Throughout the health care reform debate, Congressional Blue Dogs lobbied then-House Speaker Nancy Pelosi (D-CA) to adopt provisions that would lower health care spending and reduce the deficit, but curiously opposed the so-called robust public option. That measure reimbursed providers 5 to 10 percent above Medicare rates and would have reduced the deficit by as much as $110 billion over 10 years. In July of 2009, the fifty-member Blue Dog Coalition wrote a letter to Pelosi revealing “strong reservations” about an earlier House version of the health care bill. “After reviewing the draft tri-committee health care reform proposal, we believe it lacks a number of elements essential to preserving what works and fixing what is broken,” they wrote, noting:
A “Medicare-like” public option would negatively impact hospitals, doctors and patients…using Medicare’s below-market rates would seriously weaken the financial stability of our local hospitals and doctors.”
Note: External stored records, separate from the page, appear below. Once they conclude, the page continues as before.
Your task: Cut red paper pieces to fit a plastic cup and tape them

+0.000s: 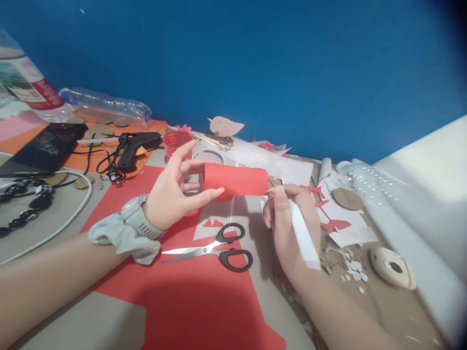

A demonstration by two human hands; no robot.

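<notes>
My left hand (175,187) is closed round the left end of a rolled red paper tube (237,180), which lies level above the table. In my right hand (292,218), held in a writing grip, is a white pen-like stick (304,236) with a pale pink end. Its exact kind I cannot make out. The right fingertips are close to the tube's right end; whether they touch it I cannot tell. Below the tube, black-handled scissors (207,250) lie partly open on a large red paper sheet (193,301).
A black glue gun (136,148) with its cord, a red cup (177,141) and plastic bottles (109,107) stand or lie at the left. A pink paper bird (226,126) is near the blue wall. Paper scraps and a cream correction-tape-like object (392,267) lie right.
</notes>
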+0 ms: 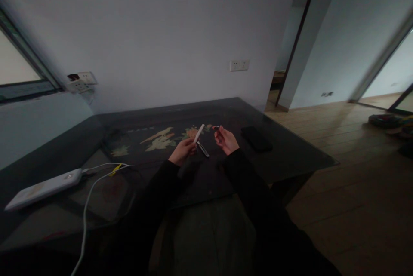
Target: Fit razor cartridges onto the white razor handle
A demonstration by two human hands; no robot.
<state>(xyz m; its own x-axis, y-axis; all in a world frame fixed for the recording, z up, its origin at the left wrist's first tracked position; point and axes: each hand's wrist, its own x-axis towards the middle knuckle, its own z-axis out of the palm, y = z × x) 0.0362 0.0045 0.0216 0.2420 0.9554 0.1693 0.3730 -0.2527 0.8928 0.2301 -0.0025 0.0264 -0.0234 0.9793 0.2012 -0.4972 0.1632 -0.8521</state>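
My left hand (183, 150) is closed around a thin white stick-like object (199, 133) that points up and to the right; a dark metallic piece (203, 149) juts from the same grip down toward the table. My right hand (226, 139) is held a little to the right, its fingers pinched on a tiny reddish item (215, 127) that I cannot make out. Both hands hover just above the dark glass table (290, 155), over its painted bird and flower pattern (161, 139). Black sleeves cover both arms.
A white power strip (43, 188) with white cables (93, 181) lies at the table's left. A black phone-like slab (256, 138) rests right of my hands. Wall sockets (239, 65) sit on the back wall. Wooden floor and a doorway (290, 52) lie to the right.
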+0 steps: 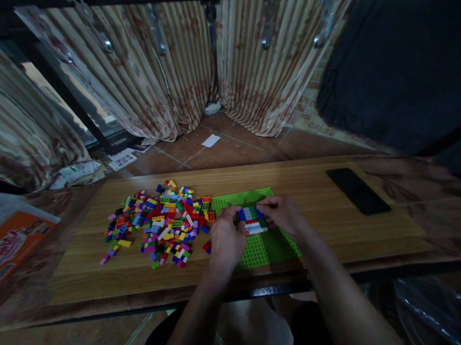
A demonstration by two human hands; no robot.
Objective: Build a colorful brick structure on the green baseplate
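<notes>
A green studded baseplate lies on the wooden board in front of me. On it sits a low block of toy bricks in rows of white, light blue, red, blue and green. My left hand rests over the plate's left part, its curled thumb and forefinger against the block's left side; what they hold, if anything, is hidden. From the right, my right hand pinches a small blue brick at the block's upper right corner. Its other fingers fold beneath, partly hidden.
Left of the baseplate spreads a pile of loose multicoloured bricks. A black phone-like slab lies on the right of the wooden board. At far left stands a clear box with an orange label. Papers lie beyond the board.
</notes>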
That argument was debunked repeatedly by MedPAC — which argued that Medicare rates are adequate and consistent with the efficient delivery of services — and relied heavily on insurance industry talking points. The industry feared that it would lose market share if forced to compete against a more efficient public plan. In March 2009, he industry’s chief lobbying arm, AHIP, provided lawmakers with this presentation, ‘What you should say when asked about the public option“:
You could end up not being able to see the doctor of your choice as the government plan would reimburse doctors so little for their services they stop accepting or dropping patients by the government plans.
And so, given all this, it is perhaps not surprising that today’s Politico Pulse reports that Erik Komendant, the policy director for the Blue Dog Coalition, has now accepted a job at AHIP as “VP for federal affairs.” After all, it’s like he was working for them already.